Green, blue, purple and gold: a fresh bubble is enchantingly beautiful, shining there in the sunlight. Like a pearl, but dynamic. With every breath of wind, the colors dance across the surface, like an oil layer on water. But then the colors go down. What remains is deep black: a harbinger of the inevitable snapping.
What causes those colors? And why are they sinking? We ask Huib Bakker, professor of physical chemistry at the UvA and director of Amolf, the institute for fundamental physics of complex matter. “The wall of a soap bubble consists of a shell of water, sandwiched between two layers of soap molecules,” says Bakker. “Each layer of soap is only a nanometer thick: a millionth of a millimeter. The water layer is thicker: several hundred nanometers.” That thickness is in the order of magnitude of the wavelength of visible light. Blue, green and red light have wavelengths of about 450, 550 and 650 nanometers, respectively.
We see things because light is reflected on them. The light reaches our eye through the object. However, a bubble does something special. “Light falling on the bubble is reflected from both the outside and the inside of the bubble,” says Bakker. “The light reflected from the inside travels a slightly longer distance on the way to our eye. This creates interference.”
Weaken or even extinguish
Interference is the interplay between waves. Waves can amplify each other if they act in the same direction at the same time, but also weaken or even cancel each other out if they work against each other. This applies to light waves, but also to water waves. Try it with a cork in a bath: if you let waves run into each other, you can make the cork bounce up and down more or less.

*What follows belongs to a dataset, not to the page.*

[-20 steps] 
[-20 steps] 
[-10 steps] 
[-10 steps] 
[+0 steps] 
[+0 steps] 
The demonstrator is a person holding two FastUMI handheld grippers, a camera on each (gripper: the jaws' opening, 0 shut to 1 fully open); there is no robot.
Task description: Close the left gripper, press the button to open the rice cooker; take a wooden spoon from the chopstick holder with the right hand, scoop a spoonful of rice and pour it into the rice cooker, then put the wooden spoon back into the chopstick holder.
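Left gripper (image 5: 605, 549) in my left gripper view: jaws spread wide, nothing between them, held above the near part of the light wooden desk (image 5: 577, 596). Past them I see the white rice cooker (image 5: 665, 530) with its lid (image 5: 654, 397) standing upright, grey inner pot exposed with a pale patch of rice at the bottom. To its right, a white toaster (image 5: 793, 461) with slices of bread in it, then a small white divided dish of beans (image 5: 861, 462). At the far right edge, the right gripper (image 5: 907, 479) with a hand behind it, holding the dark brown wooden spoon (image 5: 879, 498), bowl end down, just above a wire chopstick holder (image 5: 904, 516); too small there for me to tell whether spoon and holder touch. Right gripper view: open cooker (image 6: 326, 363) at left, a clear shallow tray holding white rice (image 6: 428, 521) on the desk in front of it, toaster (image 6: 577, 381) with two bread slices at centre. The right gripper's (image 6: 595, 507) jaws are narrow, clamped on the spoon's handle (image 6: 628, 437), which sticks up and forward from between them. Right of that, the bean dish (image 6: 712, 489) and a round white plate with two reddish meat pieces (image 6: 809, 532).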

So it is with the light that falls on the bubble. That consists of all colors. But the water layer causes interference in all those colors in the reflected light. “Which colors are enhanced or weakened depends on the local thickness of the bubble wall,” explains Bakker. “For example, in a certain place the wall is so thick that blue light is amplified and red light is attenuated. In that spot you see the bubble blue. In another place the wall is a bit thicker and you can see the bubble red.”

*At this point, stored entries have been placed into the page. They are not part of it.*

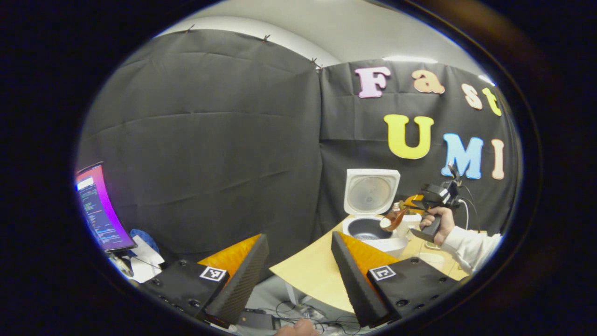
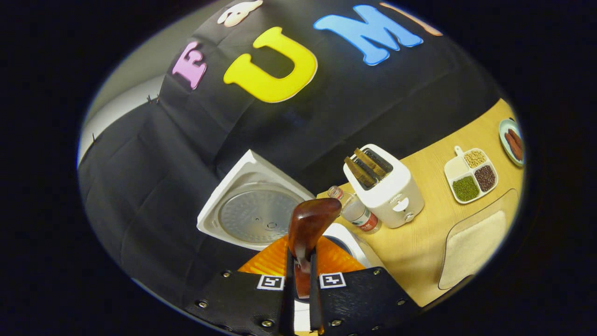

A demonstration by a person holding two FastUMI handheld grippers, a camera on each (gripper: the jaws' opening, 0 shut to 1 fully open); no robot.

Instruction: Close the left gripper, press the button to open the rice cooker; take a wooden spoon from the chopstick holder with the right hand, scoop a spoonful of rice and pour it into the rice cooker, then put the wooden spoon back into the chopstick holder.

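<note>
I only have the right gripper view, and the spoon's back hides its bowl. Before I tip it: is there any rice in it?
Observer: Yes. The left gripper view shows a small white heap, likely rice, in the bowl of the wooden spoon.
Operator: Is it over the pot yet?
Observer: Roughly. The spoon's tip hangs at the rim of the rice cooker, on the side nearest the hand that holds it, not over the middle of the pot.
Operator: Where is the left gripper?
Observer: The left gripper is open, holds nothing, and is held back beyond the edge of the table.
</note>
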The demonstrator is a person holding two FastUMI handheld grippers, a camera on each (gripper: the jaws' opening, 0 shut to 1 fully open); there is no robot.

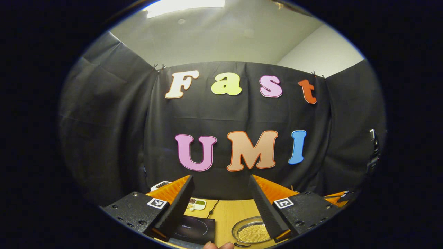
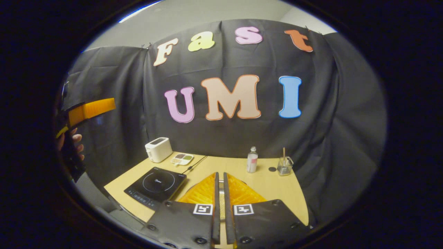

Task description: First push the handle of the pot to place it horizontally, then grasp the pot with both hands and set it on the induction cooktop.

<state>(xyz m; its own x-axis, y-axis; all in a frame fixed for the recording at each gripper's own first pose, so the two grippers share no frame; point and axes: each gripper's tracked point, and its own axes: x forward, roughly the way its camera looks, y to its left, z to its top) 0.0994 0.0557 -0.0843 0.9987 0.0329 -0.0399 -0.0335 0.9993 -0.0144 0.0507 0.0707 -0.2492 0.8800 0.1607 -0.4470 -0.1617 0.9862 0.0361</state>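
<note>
In the left gripper view a shallow metal pot (image 1: 251,233) with a golden, grainy filling sits on the wooden table, low and to the right. Its handle is hidden. The black induction cooktop (image 1: 193,228) lies to the left of the pot. My left gripper (image 1: 220,180) is held high above both, wide open with nothing between its fingers. In the right gripper view the cooktop (image 2: 155,185) lies at the table's left front. My right gripper (image 2: 220,174) hovers over the table with its fingers almost touching and nothing between them. The left gripper (image 2: 86,110) is raised at the far left, held by a hand (image 2: 71,140).
A white toaster (image 2: 158,149) and a small divided dish (image 2: 182,159) stand behind the cooktop, with its cord trailing beside them. A small bottle (image 2: 252,159) and a glass jar with a stick (image 2: 285,166) stand at the back right of the table (image 2: 273,190). A fingertip (image 1: 218,245) shows at the bottom.
</note>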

This same phenomenon explains the colors of the pearl, of oil layers on water and of iridescent bird feathers and beetles. With soap bubbles, it also explains the dynamics of the colours. A gust of wind pushes dents into the wall, changing the interference and causing the colors to dance. And due to gravity, the water sinks down between the two layers of soap. Bakker: “This also changes the thickness of the wall and you will see the colors change.”

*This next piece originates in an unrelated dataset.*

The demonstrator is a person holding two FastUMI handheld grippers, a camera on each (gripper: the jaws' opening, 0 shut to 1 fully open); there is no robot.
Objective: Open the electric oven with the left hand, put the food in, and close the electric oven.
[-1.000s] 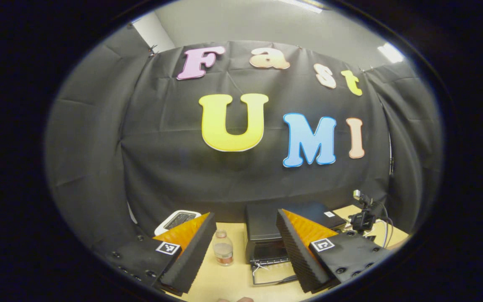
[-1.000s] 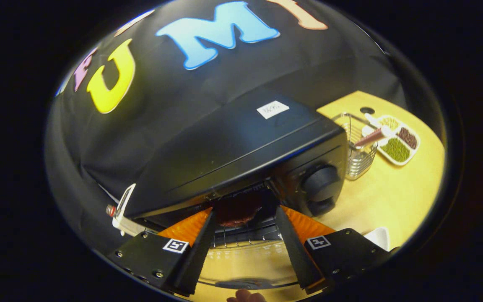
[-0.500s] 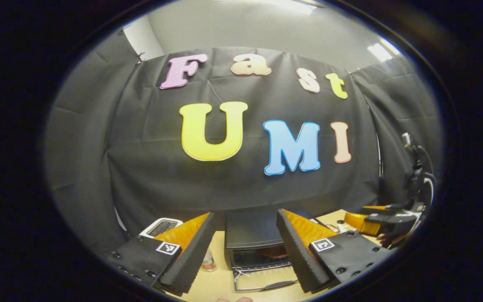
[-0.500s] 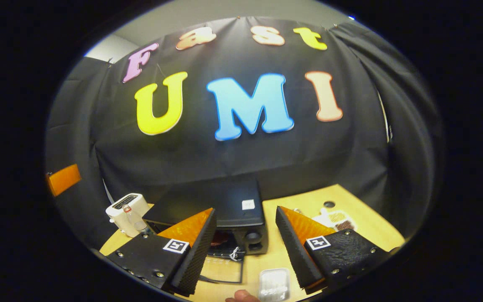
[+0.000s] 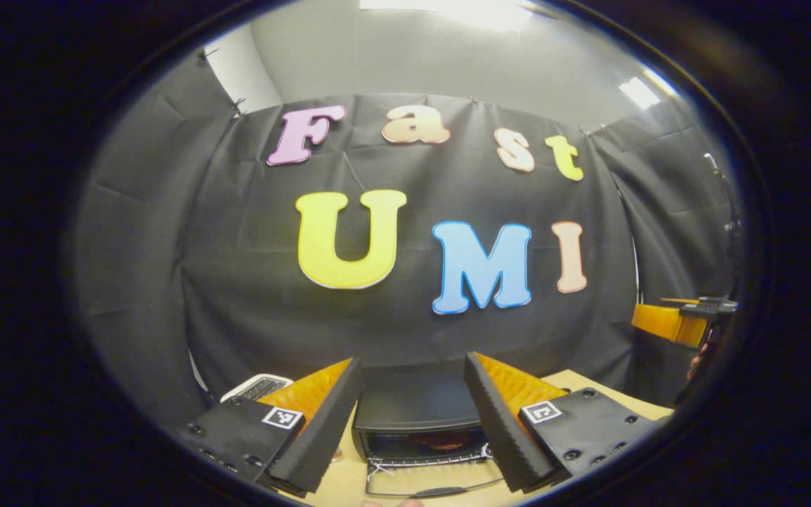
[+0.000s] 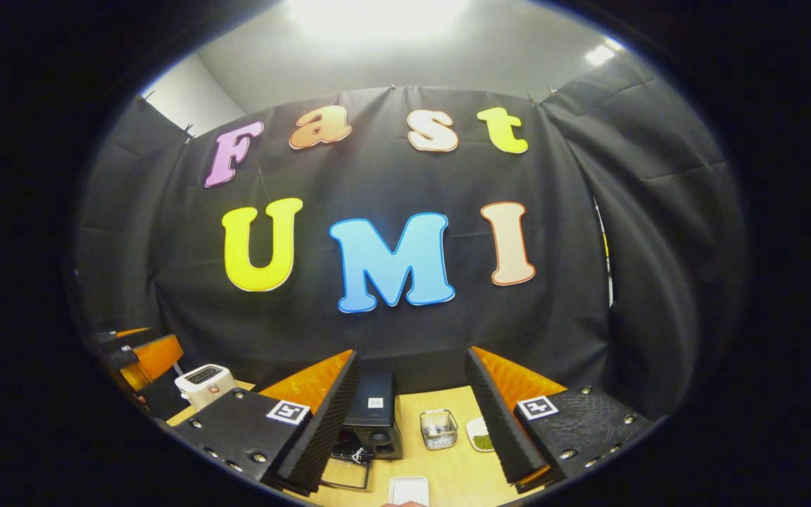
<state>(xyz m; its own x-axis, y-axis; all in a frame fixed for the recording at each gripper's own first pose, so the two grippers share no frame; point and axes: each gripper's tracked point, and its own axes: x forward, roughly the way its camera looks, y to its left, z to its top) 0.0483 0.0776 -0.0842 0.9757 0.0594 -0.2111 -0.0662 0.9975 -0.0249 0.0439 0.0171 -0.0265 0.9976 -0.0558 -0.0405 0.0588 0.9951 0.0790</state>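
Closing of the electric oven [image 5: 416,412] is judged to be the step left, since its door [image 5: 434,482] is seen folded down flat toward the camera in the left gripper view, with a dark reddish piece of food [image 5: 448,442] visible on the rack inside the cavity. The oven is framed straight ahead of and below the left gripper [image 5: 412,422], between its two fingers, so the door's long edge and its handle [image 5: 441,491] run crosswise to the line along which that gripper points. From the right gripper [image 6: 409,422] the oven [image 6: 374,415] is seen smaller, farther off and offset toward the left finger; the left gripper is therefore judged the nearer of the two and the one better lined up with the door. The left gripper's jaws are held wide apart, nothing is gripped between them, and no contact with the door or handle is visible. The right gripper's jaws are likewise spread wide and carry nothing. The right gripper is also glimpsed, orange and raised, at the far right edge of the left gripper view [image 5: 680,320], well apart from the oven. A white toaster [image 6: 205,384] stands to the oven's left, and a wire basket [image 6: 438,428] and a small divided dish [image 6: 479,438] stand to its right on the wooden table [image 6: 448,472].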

Read an episode of the Everyday Science section: Colored and colorless air bubbles
But why does the bubble appear black after all? If light reflects off the transition from air to water, a so-called phase jump occurs, explains Bakker. ‘Up’ becomes ‘down’, and vice versa, in the example of the cork. At the other transition, that from water to air, there is no phase jump. You will notice that as soon as the water layer becomes negligibly thin. Then the waves reflecting on the outside and on the inside begin to cancel each other out.
Bakker: “As the wall becomes thinner, the extinction becomes more and more effective and the reflected light becomes increasingly weak. That applies to all colours. Just before it bursts, the bubble is at most black.”